- **TASK REQUIREMENTS**
Retype each line of the data below exactly, beginning with the first and ending with the one that contains "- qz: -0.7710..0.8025". Pictures do not belong in the copy.

━━ INFORMATION PROVIDED ━━

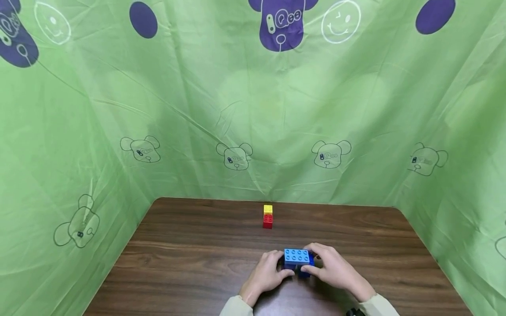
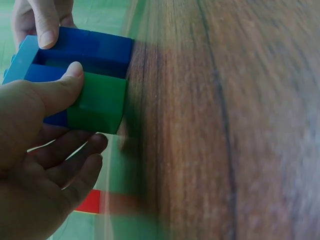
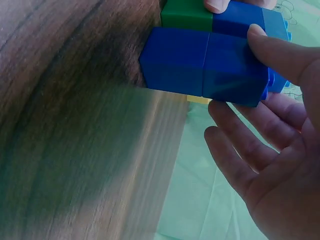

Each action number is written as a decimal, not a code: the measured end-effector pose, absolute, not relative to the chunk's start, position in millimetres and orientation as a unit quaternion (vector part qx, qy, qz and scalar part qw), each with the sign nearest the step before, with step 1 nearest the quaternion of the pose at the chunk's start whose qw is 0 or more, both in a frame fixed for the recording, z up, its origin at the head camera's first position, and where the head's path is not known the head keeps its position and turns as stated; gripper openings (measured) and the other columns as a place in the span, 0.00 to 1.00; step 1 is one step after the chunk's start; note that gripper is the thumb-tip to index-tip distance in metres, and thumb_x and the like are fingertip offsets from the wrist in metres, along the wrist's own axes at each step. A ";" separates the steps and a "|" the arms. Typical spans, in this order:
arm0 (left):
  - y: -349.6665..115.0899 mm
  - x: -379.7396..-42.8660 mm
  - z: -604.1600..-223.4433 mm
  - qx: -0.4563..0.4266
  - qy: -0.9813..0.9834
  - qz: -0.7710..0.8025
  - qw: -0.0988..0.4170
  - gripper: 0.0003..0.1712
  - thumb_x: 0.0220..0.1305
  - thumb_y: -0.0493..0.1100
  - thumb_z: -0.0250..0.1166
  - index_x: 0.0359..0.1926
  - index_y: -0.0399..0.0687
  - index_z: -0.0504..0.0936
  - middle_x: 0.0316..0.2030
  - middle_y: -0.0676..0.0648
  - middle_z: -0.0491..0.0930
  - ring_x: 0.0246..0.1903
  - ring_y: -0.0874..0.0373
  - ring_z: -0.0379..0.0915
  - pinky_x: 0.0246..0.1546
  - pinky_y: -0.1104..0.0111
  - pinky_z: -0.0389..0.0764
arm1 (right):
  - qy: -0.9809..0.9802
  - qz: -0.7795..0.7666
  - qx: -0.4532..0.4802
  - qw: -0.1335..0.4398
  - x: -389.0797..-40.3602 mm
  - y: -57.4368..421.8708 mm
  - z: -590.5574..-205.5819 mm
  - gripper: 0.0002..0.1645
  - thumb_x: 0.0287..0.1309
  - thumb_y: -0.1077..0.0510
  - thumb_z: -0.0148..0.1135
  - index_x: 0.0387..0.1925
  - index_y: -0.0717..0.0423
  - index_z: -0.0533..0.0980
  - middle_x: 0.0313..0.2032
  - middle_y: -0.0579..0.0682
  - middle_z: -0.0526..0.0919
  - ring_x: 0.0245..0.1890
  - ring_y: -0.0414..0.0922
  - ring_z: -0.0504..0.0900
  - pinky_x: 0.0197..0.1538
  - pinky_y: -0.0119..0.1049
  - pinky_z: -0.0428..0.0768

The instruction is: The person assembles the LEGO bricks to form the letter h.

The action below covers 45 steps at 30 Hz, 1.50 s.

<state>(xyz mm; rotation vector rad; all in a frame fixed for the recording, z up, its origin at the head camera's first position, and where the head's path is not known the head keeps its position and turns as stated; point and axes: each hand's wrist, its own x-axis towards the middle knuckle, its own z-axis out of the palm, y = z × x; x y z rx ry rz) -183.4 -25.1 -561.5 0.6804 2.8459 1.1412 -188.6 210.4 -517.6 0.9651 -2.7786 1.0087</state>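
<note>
Between the two hands stands a small arch of toy bricks. A light blue brick (image 1: 296, 256) with studs up bridges two stacks. One stack has a dark blue brick over a green brick (image 2: 97, 102); the other is two dark blue bricks (image 3: 172, 60). My left hand (image 1: 268, 273) pinches the blue-and-green stack, thumb on its near side and fingers behind. My right hand (image 1: 335, 268) pinches the all-blue stack near its top, thumb in front. In the right wrist view, the light blue brick sits unevenly over the right stack, whose studs show.
Farther back on the brown wooden table (image 1: 189, 245) are a red brick (image 1: 267, 221) and a yellow brick (image 1: 268, 209), in line one behind the other. A green patterned cloth (image 1: 272, 114) hangs behind the table and along both sides.
</note>
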 end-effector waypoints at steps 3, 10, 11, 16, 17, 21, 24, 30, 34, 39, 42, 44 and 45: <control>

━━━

- **WRITTEN SOLUTION**
Each action number is written as a decimal, not a code: the measured end-effector pose, absolute, not relative to the chunk's start, position in millimetres and orientation as a unit quaternion (vector part qx, qy, qz and scalar part qw), each with the sign nearest the step before, with step 1 nearest the quaternion of the pose at the chunk's start whose qw is 0 or more, both in a frame fixed for the recording, z up, its origin at the head camera's first position, and where the head's path is not known the head keeps its position and turns as stated; gripper openings (measured) and the other columns as a place in the span, 0.00 to 1.00; step 1 is one step after the chunk's start; note that gripper is the thumb-tip to index-tip distance in metres, and thumb_x and the like are fingertip offsets from the wrist in metres, along the wrist's own axes at each step. A ";" separates the steps and a "|" the arms. Typical spans, in this order:
arm0 (left):
  - y: -349.6665..115.0899 mm
  - x: -379.7396..-42.8660 mm
  - z: -604.1600..-223.4433 mm
  - qx: -0.4563..0.4266
  - qy: -0.9813..0.9834
  - qz: -0.7710..0.8025

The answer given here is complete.